Please copy the data below exactly, from its first line through the line holding "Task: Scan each", and skip the pictures.

### Items from a dataset
----

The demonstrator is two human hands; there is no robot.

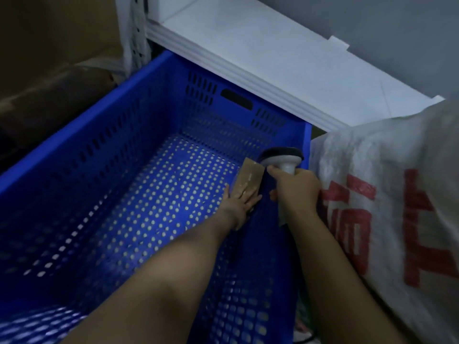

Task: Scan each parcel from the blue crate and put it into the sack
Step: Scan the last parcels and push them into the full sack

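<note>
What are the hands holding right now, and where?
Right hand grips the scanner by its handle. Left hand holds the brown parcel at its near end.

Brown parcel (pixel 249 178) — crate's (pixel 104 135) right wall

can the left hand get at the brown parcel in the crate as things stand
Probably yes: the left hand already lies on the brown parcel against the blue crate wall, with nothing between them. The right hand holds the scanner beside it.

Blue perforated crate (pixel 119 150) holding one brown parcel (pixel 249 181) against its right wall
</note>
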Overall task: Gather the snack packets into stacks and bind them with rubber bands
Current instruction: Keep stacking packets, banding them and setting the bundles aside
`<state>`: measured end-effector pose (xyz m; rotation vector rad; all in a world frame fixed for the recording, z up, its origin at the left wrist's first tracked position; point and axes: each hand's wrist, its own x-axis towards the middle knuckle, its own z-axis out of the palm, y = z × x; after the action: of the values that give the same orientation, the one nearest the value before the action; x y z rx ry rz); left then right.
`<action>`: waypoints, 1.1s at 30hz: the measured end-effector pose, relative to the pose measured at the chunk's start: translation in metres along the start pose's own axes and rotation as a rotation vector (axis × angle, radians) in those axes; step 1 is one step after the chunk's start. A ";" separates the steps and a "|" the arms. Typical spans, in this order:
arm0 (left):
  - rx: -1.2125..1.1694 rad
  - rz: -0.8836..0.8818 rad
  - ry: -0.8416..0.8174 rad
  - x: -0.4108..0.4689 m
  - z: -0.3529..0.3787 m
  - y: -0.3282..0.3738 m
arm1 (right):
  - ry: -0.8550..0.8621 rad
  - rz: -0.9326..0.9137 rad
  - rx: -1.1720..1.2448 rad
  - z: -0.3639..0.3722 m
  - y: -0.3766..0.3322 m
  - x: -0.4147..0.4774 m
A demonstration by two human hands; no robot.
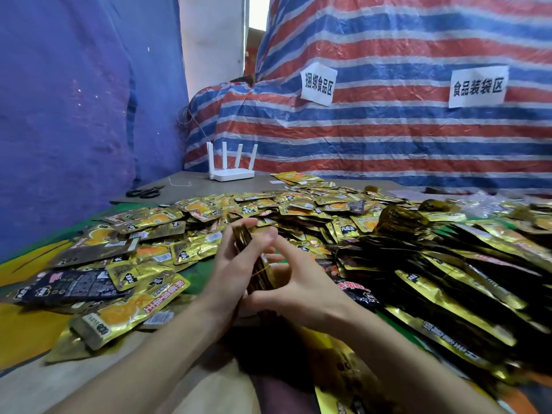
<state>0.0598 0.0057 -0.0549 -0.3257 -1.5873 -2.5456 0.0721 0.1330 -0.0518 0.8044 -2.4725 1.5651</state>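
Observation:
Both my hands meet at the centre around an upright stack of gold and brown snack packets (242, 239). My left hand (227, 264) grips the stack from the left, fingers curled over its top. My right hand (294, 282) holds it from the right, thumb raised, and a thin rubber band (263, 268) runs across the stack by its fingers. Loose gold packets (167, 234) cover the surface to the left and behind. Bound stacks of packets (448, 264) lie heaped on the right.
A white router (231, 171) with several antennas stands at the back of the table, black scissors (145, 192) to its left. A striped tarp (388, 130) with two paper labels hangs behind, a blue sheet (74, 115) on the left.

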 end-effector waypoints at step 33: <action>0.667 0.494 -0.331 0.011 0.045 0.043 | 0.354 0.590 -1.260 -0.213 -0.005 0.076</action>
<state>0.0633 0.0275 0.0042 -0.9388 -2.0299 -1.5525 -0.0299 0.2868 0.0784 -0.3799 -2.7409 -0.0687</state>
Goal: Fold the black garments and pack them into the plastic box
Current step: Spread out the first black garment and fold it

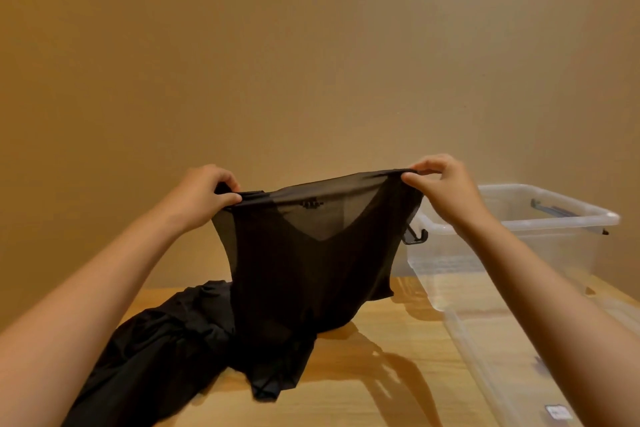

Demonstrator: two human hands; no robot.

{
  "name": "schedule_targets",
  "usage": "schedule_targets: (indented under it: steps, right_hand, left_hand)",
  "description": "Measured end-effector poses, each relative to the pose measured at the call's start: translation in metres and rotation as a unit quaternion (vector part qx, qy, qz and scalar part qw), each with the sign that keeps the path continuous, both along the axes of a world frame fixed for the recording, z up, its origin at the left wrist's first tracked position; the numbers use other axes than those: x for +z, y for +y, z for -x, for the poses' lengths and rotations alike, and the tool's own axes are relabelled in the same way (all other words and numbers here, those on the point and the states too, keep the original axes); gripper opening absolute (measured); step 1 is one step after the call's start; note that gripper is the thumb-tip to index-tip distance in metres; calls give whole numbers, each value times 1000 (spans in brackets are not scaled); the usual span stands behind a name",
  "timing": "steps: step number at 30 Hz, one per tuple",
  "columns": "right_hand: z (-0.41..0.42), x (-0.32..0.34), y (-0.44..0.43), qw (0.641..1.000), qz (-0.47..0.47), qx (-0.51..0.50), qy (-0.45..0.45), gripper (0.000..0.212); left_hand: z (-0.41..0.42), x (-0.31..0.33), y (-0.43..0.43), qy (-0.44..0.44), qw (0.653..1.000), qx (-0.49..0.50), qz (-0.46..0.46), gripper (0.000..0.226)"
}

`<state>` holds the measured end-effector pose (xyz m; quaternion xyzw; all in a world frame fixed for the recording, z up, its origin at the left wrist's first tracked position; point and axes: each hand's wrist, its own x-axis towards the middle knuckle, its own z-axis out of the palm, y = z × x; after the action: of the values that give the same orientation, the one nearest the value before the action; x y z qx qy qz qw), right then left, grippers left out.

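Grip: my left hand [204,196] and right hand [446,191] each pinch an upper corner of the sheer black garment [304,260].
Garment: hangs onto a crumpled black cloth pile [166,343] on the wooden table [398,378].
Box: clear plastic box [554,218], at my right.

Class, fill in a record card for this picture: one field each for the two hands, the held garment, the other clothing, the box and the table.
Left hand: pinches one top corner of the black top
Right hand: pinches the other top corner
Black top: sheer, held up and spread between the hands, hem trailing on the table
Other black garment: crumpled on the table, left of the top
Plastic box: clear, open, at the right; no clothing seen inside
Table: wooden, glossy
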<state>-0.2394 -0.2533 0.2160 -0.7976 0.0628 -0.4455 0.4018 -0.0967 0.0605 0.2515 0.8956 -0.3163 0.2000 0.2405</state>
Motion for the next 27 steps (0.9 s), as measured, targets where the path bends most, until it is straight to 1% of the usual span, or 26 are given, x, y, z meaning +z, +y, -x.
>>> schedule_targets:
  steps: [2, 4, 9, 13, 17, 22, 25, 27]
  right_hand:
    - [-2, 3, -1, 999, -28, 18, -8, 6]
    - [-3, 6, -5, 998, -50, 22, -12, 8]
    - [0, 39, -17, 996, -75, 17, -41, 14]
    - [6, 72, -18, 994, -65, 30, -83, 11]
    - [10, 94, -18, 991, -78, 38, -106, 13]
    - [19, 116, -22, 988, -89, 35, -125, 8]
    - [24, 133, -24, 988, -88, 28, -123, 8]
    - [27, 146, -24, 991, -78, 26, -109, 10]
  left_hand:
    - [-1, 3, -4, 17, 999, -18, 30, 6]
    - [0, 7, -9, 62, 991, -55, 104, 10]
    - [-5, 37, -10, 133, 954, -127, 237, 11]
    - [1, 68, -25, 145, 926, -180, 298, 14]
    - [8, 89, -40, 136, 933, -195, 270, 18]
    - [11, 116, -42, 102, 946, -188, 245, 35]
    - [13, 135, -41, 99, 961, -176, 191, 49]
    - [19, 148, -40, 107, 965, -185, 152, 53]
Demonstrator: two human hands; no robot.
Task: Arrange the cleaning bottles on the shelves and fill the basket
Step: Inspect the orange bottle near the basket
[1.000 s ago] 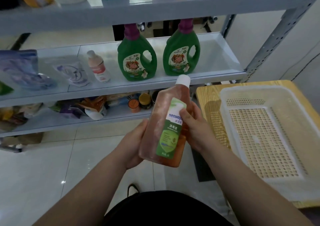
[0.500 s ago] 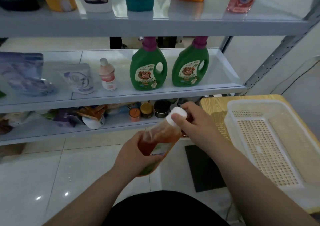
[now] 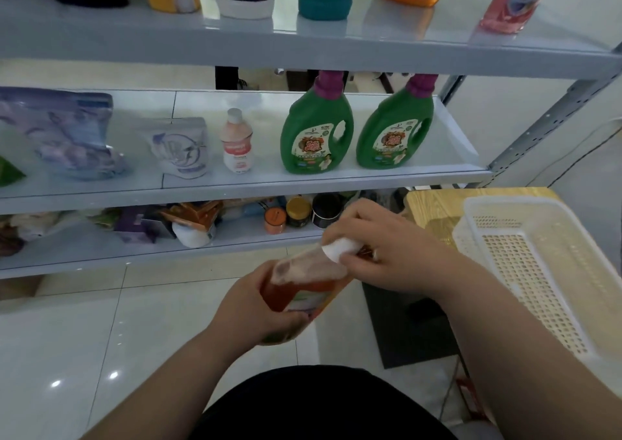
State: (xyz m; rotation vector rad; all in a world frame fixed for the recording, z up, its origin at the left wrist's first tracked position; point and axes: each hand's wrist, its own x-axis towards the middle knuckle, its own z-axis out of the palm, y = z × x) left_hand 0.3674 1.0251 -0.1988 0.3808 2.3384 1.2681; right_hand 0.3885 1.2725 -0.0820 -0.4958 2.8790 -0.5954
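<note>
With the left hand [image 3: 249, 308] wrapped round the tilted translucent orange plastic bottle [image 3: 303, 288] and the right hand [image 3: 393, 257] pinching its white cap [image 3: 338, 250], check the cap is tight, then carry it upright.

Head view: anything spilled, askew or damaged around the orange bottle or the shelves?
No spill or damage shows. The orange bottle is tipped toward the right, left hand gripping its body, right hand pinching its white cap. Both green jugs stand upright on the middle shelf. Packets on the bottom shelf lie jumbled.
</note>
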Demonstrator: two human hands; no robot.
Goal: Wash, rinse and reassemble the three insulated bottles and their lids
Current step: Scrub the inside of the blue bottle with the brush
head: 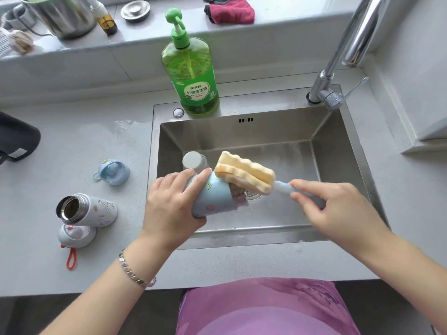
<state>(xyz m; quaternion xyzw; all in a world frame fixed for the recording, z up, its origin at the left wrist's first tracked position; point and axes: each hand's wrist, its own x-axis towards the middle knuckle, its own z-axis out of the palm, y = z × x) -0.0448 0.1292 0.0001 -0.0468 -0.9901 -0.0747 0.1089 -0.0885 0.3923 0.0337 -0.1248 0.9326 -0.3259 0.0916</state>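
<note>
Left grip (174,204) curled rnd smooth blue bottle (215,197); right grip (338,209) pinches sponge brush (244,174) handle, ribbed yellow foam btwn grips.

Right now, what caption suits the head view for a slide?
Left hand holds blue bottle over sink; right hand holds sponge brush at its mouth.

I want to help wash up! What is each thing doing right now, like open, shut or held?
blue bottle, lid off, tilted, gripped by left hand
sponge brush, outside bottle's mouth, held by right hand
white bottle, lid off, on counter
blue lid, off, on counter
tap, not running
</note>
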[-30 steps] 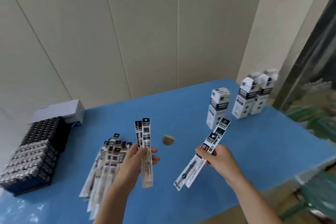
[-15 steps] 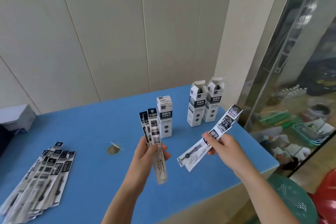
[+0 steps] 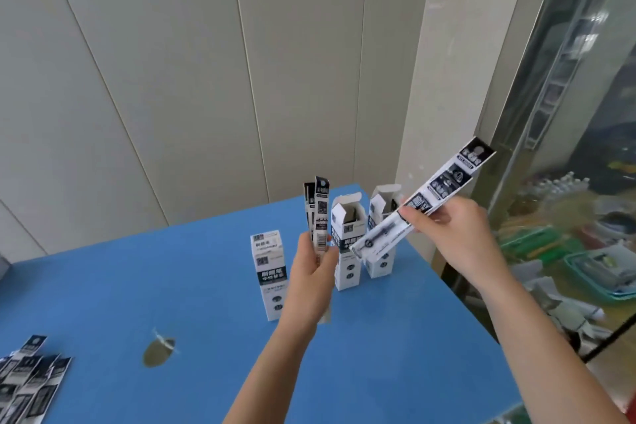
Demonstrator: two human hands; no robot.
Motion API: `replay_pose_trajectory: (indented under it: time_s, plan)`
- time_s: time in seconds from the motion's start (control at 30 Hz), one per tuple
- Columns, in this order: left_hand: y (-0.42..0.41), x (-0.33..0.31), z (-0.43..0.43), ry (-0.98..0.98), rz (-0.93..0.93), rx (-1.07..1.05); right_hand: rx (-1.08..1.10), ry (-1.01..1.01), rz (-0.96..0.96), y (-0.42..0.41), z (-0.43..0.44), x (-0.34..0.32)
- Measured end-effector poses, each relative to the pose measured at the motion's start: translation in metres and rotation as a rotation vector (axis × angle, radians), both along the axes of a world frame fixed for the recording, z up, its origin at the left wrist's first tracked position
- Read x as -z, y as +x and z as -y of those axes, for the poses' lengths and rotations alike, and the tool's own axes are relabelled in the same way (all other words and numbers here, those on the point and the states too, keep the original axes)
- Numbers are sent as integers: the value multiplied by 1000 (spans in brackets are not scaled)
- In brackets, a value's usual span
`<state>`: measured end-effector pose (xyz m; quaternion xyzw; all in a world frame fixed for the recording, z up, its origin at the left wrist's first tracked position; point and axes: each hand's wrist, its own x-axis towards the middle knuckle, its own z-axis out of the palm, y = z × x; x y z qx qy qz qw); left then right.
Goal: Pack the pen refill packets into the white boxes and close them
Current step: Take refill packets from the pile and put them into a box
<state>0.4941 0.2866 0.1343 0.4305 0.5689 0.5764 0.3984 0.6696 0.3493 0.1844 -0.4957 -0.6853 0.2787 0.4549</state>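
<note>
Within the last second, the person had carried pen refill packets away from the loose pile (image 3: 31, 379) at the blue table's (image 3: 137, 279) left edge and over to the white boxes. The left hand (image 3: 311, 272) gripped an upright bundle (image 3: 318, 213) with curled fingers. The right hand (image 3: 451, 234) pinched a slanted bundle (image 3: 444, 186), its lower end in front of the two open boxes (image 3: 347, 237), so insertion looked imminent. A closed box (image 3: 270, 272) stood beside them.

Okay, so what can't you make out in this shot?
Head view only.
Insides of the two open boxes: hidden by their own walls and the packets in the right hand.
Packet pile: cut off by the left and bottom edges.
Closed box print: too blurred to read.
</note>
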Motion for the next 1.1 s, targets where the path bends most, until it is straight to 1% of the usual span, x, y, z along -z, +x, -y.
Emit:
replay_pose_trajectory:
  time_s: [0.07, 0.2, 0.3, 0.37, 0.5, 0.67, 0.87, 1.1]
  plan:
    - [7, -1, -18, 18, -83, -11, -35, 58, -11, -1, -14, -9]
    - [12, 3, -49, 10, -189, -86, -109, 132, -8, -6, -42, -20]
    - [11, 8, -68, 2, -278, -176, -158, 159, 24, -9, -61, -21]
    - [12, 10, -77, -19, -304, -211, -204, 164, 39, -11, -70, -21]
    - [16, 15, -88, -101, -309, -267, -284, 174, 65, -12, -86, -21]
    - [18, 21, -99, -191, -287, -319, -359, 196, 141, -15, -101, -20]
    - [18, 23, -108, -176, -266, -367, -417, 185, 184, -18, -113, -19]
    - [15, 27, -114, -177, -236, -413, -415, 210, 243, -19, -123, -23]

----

### TASK SOLUTION
The demonstrator is two human hands; there is no robot.


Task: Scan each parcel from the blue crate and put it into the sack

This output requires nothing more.